La
oligarquía de partidos cada vez más maniquea que padecemos, obliga
con frecuencia a que el poder sea asumido por irresponsables. Es
nuestra enfermedad política. Y se extiende cobrando tal magnitud que
parece no haber modo de remediarlo sin necesidad de recurrir a la
violencia, pues los irresponsables que nos gobiernan no quieren
reconocer las tropelías que necesariamente perpetran para llegar a
donde están, ni se avienen a hacer las modificaciones legislativas
que permitirían vivir sin someternos a más poder que el del
autogobierno. Y sin embargo, no merece la pena hacer uso de la
violencia, ni siquiera contra ese poder ávido y frívolo que día
tras día se nos impone, marcándonos la derrota. La historia del ser humano
es la historia de su fracaso como animal político.
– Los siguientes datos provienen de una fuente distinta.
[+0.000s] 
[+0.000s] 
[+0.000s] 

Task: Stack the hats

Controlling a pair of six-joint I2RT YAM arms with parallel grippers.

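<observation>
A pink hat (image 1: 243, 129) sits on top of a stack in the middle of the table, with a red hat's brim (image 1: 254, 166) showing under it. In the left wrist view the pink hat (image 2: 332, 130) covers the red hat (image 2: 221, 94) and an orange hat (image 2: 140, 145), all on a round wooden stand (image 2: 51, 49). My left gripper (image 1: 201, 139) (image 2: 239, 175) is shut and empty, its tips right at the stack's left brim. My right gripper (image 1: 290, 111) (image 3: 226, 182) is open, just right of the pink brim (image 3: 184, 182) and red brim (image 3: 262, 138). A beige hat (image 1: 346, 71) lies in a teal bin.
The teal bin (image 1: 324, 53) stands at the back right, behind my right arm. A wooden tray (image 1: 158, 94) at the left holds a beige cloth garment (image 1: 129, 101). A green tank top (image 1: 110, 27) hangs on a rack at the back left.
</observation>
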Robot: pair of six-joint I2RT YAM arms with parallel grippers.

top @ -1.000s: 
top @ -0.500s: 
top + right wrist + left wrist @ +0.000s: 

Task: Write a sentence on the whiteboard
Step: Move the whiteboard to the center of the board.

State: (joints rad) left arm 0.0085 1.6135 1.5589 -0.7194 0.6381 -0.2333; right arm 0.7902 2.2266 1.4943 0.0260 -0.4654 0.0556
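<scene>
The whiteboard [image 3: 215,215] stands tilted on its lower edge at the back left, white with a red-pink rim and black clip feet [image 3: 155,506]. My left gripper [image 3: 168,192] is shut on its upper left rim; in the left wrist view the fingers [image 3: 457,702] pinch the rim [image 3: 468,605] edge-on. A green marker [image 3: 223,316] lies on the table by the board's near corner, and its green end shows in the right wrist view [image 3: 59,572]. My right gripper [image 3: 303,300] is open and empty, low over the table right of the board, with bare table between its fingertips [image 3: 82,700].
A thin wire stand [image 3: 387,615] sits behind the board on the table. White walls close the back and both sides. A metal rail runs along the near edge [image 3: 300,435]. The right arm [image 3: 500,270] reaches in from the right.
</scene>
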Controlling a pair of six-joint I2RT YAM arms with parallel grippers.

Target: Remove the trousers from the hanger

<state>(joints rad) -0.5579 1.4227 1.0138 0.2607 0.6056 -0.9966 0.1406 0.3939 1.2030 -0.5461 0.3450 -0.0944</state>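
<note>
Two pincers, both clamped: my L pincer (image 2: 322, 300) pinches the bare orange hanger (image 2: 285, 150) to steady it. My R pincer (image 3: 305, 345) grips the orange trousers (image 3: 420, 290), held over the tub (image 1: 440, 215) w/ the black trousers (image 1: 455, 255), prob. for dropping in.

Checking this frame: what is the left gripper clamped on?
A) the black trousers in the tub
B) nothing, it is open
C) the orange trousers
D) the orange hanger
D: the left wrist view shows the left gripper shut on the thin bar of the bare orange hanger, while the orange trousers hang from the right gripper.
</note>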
La sucesión de
guerras absurdas, esa manía del control, de querer que las cosas
sean de esta o aquella manera, sin jamás dejarlas ser lo que quiera
que sean, muestran un paisaje injusto y desalentador. Parece que la
libertad de expresión sea el único ámbito de libertad política
que queda, pero también que hay vida fuera de la política, y más rica y habitable. A fin de cuentas, es posible que
hayamos mejorado en algo con los años y
seamos capaces de vivir con más libertad política, aun cuando lo
probable sea que ésta siga menguando. Los caminos de la libertad son
infinitos y desconocemos la mayoría de ellos.